WHAT THE TASK ASKS: Pictures don't belong in the copy; print all the records exactly.

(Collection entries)

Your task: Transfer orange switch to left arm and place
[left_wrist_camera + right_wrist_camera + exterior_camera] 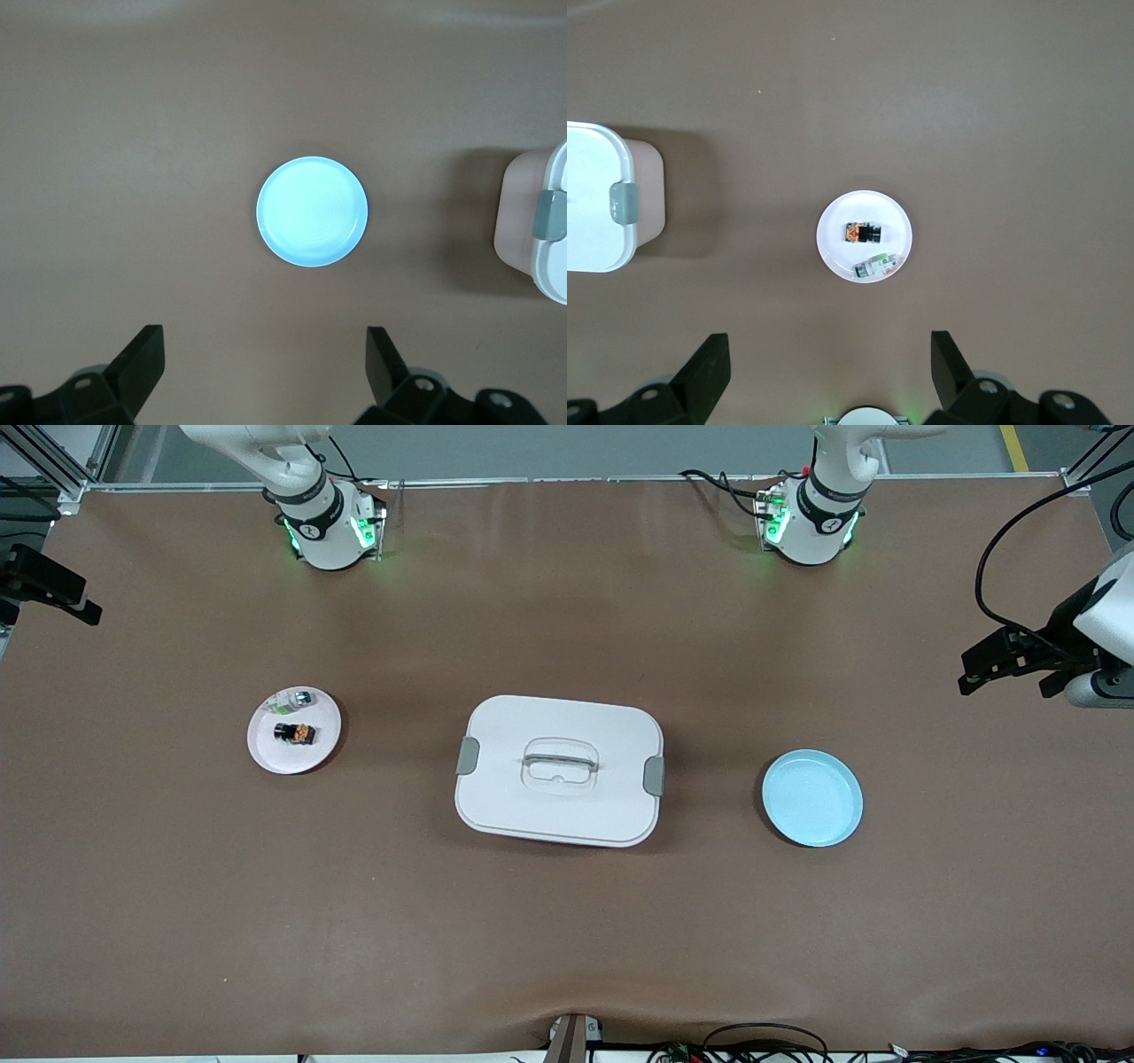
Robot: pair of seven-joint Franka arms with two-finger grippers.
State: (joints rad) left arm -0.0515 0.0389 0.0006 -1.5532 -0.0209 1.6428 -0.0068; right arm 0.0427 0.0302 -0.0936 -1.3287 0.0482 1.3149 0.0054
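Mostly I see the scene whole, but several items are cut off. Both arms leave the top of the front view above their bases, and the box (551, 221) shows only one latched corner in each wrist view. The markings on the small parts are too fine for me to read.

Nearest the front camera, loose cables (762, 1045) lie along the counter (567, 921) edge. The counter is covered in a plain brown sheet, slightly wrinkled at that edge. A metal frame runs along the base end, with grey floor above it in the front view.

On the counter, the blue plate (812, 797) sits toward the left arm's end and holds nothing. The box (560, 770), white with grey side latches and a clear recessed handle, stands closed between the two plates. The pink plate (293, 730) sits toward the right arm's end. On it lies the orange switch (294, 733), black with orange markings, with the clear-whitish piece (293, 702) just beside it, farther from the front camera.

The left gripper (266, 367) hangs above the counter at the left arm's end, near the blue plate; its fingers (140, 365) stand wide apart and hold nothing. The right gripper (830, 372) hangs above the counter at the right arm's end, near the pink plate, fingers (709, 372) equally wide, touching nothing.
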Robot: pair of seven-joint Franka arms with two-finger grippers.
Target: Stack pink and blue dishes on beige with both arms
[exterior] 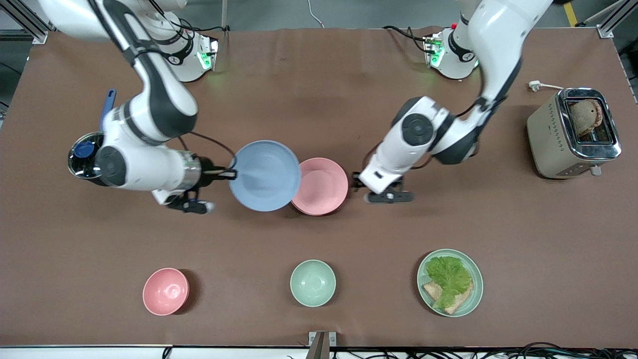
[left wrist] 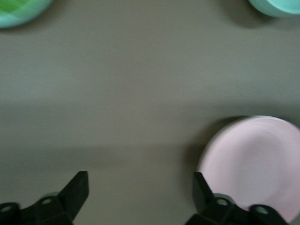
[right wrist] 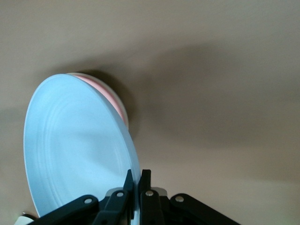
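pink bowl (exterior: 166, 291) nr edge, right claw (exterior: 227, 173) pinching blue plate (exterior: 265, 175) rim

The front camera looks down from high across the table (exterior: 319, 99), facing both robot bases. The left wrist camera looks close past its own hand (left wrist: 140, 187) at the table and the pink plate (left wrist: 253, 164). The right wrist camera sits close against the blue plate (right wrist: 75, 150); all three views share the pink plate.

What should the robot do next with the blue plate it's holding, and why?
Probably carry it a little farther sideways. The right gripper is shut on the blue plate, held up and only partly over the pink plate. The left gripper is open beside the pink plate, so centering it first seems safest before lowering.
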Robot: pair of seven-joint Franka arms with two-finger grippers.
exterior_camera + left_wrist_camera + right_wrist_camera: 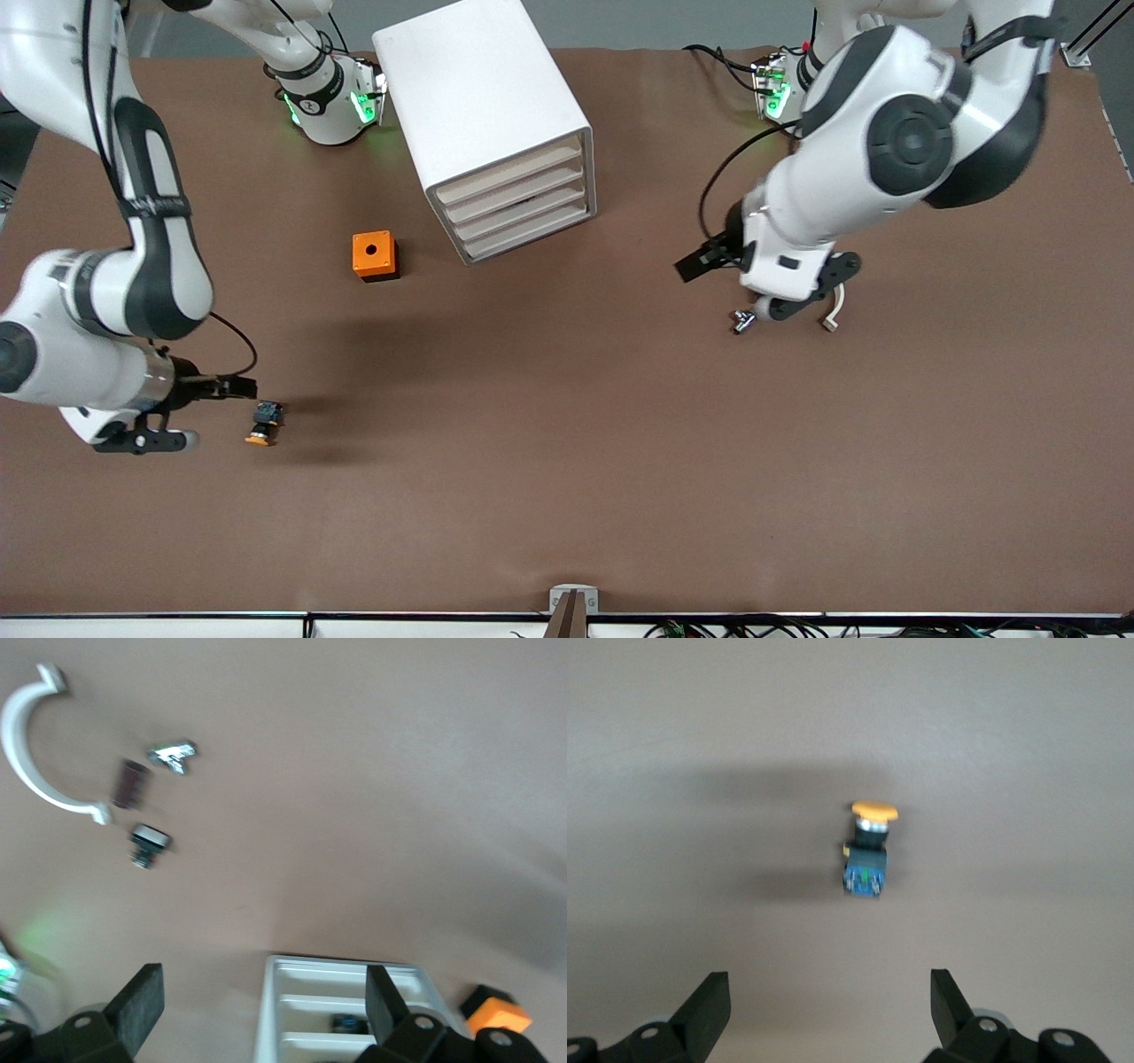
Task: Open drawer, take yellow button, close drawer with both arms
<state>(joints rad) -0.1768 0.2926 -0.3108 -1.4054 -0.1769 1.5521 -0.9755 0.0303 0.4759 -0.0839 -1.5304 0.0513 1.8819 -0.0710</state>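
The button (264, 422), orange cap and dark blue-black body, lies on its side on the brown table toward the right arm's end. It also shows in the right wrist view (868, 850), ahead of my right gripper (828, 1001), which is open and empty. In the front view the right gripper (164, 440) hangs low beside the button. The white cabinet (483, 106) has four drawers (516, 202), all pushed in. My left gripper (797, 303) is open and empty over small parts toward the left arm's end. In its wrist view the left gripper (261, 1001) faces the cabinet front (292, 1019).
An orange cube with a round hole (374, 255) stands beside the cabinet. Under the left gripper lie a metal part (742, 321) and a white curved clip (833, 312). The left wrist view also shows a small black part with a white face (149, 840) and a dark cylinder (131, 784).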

SOLUTION TO THE EXERCISE:
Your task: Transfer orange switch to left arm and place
[left_wrist_camera + right_wrist_camera + exterior_camera] 
Robot: pair of seven-joint Franka arms with two-finger grippers.
State: (joints rad) left arm -0.0515 0.0389 0.0006 -1.5532 -0.0209 1.6428 -0.0068; right arm 0.0427 0.0302 -0.0936 -1.3287 0.0482 1.3149 0.0054
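Mostly I see the scene whole, but several items are cut off. Both arms leave the top of the front view above their bases, and the box (551, 221) shows only one latched corner in each wrist view. The markings on the small parts are too fine for me to read.

Nearest the front camera, loose cables (762, 1045) lie along the counter (567, 921) edge. The counter is covered in a plain brown sheet, slightly wrinkled at that edge. A metal frame runs along the base end, with grey floor above it in the front view.

On the counter, the blue plate (812, 797) sits toward the left arm's end and holds nothing. The box (560, 770), white with grey side latches and a clear recessed handle, stands closed between the two plates. The pink plate (293, 730) sits toward the right arm's end. On it lies the orange switch (294, 733), black with orange markings, with the clear-whitish piece (293, 702) just beside it, farther from the front camera.

The left gripper (266, 367) hangs above the counter at the left arm's end, near the blue plate; its fingers (140, 365) stand wide apart and hold nothing. The right gripper (830, 372) hangs above the counter at the right arm's end, near the pink plate, fingers (709, 372) equally wide, touching nothing.
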Robot: pair of seven-joint Franka arms with two-finger grippers.
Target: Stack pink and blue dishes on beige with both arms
[exterior] 
[left wrist] 
[right wrist] 
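pink bowl (exterior: 166, 291) nr edge, right claw (exterior: 227, 173) pinching blue plate (exterior: 265, 175) rim

The front camera looks down from high across the table (exterior: 319, 99), facing both robot bases. The left wrist camera looks close past its own hand (left wrist: 140, 187) at the table and the pink plate (left wrist: 253, 164). The right wrist camera sits close against the blue plate (right wrist: 75, 150); all three views share the pink plate.

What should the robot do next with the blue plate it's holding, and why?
Probably carry it a little farther sideways. The right gripper is shut on the blue plate, held up and only partly over the pink plate. The left gripper is open beside the pink plate, so centering it first seems safest before lowering.
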Robot: pair of seven-joint Franka arms with two-finger grippers.
exterior_camera + left_wrist_camera + right_wrist_camera: 
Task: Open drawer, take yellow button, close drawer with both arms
<state>(joints rad) -0.1768 0.2926 -0.3108 -1.4054 -0.1769 1.5521 -0.9755 0.0303 0.4759 -0.0839 -1.5304 0.0513 1.8819 -0.0710</state>
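The button (264, 422), orange cap and dark blue-black body, lies on its side on the brown table toward the right arm's end. It also shows in the right wrist view (868, 850), ahead of my right gripper (828, 1001), which is open and empty. In the front view the right gripper (164, 440) hangs low beside the button. The white cabinet (483, 106) has four drawers (516, 202), all pushed in. My left gripper (797, 303) is open and empty over small parts toward the left arm's end. In its wrist view the left gripper (261, 1001) faces the cabinet front (292, 1019).
An orange cube with a round hole (374, 255) stands beside the cabinet. Under the left gripper lie a metal part (742, 321) and a white curved clip (833, 312). The left wrist view also shows a small black part with a white face (149, 840) and a dark cylinder (131, 784).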

No more work is needed on this answer.